Exercise directions
Each line from the opening of the records that follow to the line with "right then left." needs to be written out exactly. Add nothing.

Material provided

****

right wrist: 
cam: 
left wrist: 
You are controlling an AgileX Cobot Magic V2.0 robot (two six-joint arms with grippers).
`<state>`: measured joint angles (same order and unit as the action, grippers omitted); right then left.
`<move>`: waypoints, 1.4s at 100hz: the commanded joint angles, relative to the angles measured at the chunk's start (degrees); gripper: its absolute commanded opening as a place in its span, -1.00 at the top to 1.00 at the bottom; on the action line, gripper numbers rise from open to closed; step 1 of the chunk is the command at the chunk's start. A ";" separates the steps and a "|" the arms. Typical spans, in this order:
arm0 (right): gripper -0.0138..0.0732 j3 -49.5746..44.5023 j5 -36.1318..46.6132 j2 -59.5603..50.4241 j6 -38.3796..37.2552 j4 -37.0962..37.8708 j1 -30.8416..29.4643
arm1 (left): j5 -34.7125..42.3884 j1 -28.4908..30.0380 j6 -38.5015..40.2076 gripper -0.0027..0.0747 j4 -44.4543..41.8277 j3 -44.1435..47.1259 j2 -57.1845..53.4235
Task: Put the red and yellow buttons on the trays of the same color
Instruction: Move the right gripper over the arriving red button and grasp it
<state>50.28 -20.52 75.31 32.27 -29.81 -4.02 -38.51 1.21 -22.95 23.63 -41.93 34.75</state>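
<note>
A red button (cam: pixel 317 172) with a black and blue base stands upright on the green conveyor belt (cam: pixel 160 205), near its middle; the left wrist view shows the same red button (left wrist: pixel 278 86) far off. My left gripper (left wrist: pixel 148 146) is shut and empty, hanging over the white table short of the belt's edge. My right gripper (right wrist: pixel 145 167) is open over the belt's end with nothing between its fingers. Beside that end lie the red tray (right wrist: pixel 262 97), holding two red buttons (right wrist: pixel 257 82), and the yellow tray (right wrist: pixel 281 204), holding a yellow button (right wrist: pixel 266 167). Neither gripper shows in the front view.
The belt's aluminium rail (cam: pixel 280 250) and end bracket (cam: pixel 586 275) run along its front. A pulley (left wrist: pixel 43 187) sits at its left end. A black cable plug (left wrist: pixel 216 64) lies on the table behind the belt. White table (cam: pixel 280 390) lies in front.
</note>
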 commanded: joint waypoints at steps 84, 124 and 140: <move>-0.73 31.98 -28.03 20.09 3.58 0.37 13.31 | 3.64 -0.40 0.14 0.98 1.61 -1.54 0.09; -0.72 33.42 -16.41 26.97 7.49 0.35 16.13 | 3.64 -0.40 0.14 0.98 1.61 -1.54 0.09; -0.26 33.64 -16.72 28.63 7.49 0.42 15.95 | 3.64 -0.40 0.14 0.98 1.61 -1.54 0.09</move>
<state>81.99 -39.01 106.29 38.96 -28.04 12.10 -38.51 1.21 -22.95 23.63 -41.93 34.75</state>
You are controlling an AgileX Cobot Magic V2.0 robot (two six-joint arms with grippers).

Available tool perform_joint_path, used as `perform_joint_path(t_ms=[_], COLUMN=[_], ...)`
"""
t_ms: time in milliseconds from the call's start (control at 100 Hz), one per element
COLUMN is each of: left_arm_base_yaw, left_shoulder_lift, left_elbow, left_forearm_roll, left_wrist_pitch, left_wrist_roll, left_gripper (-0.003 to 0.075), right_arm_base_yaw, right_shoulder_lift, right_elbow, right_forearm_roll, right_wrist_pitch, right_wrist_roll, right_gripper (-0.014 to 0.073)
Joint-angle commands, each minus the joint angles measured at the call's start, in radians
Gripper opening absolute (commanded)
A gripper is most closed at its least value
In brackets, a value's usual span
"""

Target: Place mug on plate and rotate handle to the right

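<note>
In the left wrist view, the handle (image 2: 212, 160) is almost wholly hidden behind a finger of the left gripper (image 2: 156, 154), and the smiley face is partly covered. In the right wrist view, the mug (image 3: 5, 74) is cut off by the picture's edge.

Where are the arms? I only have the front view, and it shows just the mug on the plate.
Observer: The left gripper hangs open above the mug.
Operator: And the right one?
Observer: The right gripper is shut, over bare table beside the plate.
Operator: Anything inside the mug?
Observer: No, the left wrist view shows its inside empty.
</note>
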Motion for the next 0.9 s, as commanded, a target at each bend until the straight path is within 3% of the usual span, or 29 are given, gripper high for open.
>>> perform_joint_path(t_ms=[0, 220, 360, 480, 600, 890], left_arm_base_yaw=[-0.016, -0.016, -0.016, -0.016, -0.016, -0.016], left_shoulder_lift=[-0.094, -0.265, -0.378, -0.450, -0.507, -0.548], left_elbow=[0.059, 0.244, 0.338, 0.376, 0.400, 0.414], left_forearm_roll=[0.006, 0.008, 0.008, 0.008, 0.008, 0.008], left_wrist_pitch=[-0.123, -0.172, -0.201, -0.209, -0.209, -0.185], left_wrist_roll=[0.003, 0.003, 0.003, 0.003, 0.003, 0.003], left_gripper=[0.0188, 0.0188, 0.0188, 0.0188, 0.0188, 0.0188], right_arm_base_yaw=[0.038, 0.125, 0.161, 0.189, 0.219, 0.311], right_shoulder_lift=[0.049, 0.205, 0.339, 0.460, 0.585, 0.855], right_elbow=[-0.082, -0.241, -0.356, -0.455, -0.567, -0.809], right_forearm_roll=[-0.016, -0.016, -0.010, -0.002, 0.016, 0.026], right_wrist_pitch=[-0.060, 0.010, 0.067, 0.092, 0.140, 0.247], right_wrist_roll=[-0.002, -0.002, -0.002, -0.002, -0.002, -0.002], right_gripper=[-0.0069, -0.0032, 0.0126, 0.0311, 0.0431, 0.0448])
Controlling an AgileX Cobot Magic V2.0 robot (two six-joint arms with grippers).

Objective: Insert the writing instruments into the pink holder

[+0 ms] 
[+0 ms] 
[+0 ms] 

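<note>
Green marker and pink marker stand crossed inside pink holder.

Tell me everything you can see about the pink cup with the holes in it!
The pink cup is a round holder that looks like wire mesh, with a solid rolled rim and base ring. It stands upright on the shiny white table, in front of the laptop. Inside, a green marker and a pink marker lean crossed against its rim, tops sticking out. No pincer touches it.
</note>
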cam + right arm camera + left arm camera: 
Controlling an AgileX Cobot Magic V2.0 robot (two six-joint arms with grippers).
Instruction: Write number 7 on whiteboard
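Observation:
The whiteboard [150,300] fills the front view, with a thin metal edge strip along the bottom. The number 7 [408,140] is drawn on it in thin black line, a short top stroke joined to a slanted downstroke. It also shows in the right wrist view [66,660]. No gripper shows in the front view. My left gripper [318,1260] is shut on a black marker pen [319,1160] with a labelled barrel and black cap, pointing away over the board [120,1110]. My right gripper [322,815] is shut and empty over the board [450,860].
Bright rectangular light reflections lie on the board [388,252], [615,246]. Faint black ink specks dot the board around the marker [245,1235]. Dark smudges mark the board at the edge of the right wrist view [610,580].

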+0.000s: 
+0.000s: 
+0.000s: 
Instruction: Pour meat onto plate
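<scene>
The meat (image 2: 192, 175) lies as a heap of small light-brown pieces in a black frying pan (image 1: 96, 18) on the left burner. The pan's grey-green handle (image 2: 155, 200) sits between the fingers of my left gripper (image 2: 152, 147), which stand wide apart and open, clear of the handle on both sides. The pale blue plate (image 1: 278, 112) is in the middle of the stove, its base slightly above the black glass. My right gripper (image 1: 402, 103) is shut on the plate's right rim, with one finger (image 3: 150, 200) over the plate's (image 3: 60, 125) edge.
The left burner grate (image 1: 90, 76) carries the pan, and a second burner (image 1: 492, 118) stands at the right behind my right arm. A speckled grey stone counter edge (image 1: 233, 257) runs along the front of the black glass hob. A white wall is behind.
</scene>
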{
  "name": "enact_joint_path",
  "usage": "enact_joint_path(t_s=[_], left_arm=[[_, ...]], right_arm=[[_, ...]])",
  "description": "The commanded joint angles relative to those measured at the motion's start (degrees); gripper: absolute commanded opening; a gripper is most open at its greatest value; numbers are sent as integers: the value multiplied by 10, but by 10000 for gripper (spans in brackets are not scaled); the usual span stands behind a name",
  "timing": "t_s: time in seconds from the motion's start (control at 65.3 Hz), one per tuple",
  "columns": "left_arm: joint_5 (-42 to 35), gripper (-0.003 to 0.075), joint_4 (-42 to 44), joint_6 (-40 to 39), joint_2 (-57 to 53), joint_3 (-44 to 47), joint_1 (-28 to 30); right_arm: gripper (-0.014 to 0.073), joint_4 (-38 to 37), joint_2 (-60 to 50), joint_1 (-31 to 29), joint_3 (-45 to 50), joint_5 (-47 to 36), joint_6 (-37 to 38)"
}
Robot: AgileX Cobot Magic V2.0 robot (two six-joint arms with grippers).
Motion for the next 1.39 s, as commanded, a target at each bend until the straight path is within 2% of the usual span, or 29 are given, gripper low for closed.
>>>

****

Worked solution
right wrist: 
cam: 
left wrist: 
You are controlling an AgileX Cobot Magic V2.0 robot (two six-joint arms with grippers).
`<state>`: measured joint angles (same order and unit as the action, grippers omitted); right then left.

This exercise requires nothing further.